__TASK ITEM__
Wherever a picture appears in the listing below, leave it out and reproduce the rest exactly.

__DATA PROVIDED__
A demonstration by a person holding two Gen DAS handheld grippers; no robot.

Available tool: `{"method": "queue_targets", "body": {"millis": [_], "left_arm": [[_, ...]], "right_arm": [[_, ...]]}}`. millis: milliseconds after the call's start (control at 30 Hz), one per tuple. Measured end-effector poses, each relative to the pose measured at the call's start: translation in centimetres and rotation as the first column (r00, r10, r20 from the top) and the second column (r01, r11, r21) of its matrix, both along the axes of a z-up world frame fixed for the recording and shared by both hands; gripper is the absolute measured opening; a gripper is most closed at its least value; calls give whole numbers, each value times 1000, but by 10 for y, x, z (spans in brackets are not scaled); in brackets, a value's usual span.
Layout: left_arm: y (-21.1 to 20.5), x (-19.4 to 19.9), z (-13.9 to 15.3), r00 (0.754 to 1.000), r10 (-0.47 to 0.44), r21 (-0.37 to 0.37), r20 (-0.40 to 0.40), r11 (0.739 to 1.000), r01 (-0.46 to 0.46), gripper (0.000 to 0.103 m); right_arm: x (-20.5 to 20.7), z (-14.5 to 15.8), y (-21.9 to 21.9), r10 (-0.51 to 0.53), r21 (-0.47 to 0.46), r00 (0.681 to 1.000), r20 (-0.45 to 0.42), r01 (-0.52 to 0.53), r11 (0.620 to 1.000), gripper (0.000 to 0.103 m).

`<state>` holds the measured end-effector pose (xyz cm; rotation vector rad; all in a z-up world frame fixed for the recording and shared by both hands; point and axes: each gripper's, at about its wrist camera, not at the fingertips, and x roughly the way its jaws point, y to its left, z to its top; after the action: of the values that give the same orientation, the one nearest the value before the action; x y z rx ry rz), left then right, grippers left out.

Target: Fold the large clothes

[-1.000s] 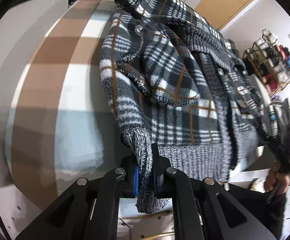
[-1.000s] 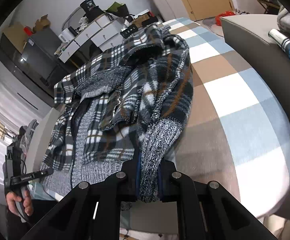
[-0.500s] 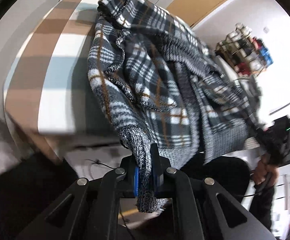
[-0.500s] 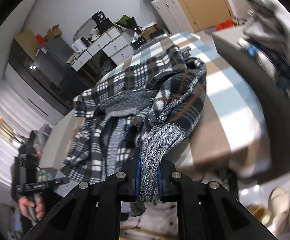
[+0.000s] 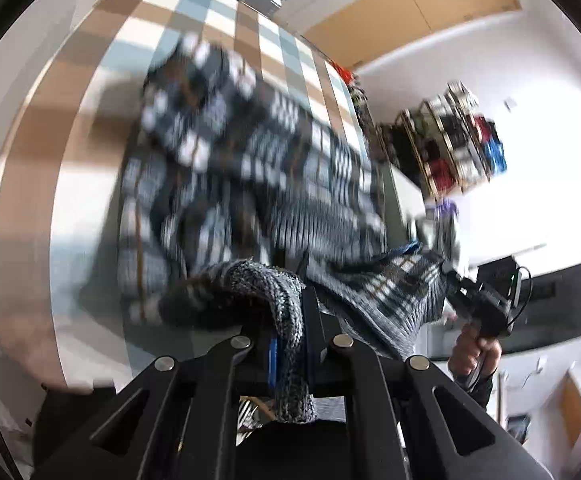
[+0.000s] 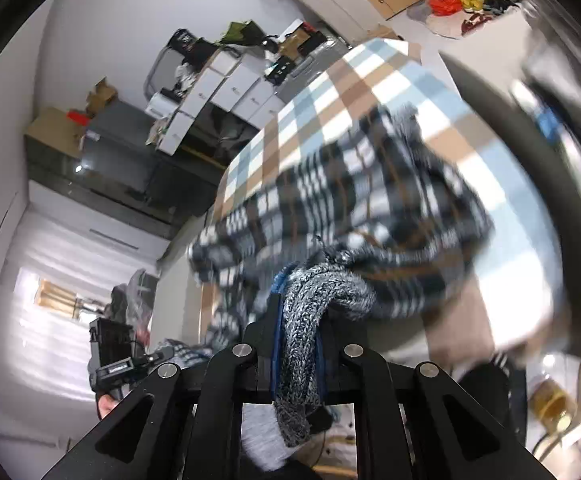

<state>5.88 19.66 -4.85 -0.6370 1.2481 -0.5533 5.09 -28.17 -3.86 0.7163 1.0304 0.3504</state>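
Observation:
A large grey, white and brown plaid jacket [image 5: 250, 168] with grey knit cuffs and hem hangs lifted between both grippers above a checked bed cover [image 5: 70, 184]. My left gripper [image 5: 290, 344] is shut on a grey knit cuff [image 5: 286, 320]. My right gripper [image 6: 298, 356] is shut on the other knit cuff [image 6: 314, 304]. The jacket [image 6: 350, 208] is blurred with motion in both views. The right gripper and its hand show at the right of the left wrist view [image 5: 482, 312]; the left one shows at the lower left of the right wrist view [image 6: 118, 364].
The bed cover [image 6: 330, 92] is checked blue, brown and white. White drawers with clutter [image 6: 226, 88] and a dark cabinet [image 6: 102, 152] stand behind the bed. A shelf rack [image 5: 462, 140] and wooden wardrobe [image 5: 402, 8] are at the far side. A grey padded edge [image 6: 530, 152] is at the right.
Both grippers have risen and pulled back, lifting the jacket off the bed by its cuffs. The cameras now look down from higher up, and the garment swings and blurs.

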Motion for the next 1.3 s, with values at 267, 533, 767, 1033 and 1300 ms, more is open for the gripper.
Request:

__PROBLEM SOLUTION__
A demonstration by a person holding two Gen DAS handheld grippers; no robot.

Available tool: `{"method": "queue_targets", "body": {"millis": [_], "left_arm": [[_, ...]], "right_arm": [[_, ...]]}}`. millis: milliseconds after the call's start (control at 30 Hz), one per tuple. Measured end-effector poses, each relative to the pose measured at the call's start: translation in centimetres and rotation as the first column (r00, r10, r20 from the top) and the second column (r01, r11, r21) of its matrix, both along the axes of a z-up world frame fixed for the recording and shared by both hands; gripper is the absolute measured opening; a gripper is most closed at its least value; calls give whole numbers, each value times 1000, but by 10 for y, x, z (spans in brackets are not scaled); in brackets, a value's usual span.
Layout: left_arm: y (-21.1 to 20.5), x (-19.4 to 19.9), z (-13.9 to 15.3), r00 (0.754 to 1.000), r10 (-0.47 to 0.44), r21 (-0.37 to 0.37), r20 (-0.40 to 0.40), r11 (0.739 to 1.000), r01 (-0.46 to 0.46), gripper (0.000 to 0.103 m); right_arm: x (-20.5 to 20.7), z (-14.5 to 15.8), y (-21.9 to 21.9), r10 (-0.51 to 0.53), r21 (-0.47 to 0.46), r00 (0.681 to 1.000), r20 (-0.45 to 0.42), r01 (-0.52 to 0.53), r11 (0.620 to 1.000), gripper (0.000 to 0.103 m).

`<state>` holds the measured end-effector pose (xyz cm; rotation vector rad; all in a z-up world frame fixed for the recording and shared by both hands; point and axes: each gripper's, at about its wrist camera, not at the fingertips, and x roughly the way its jaws point, y to its left, z to its top; after the action: of the values that give the same orientation, the one nearest the value before the action; x y z rx ry rz), left then right, grippers left out.

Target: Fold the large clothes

[-1.000s] 
[-1.000s] 
[-0.500s] 
[-0.500s] 
[+0.000s] 
[+0.000s] 

<state>5.88 19.66 -4.85 -0.6370 1.2481 -0.5533 5.09 -28.17 -3.86 0.7163 1.0304 0.3504</state>
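Observation:
A large grey, white and brown plaid jacket [image 5: 250, 168] with grey knit cuffs and hem hangs lifted between both grippers above a checked bed cover [image 5: 70, 184]. My left gripper [image 5: 290, 344] is shut on a grey knit cuff [image 5: 286, 320]. My right gripper [image 6: 298, 356] is shut on the other knit cuff [image 6: 314, 304]. The jacket [image 6: 350, 208] is blurred with motion in both views. The right gripper and its hand show at the right of the left wrist view [image 5: 482, 312]; the left one shows at the lower left of the right wrist view [image 6: 118, 364].
The bed cover [image 6: 330, 92] is checked blue, brown and white. White drawers with clutter [image 6: 226, 88] and a dark cabinet [image 6: 102, 152] stand behind the bed. A shelf rack [image 5: 462, 140] and wooden wardrobe [image 5: 402, 8] are at the far side. A grey padded edge [image 6: 530, 152] is at the right.
Both grippers have risen and pulled back, lifting the jacket off the bed by its cuffs. The cameras now look down from higher up, and the garment swings and blurs.
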
Motion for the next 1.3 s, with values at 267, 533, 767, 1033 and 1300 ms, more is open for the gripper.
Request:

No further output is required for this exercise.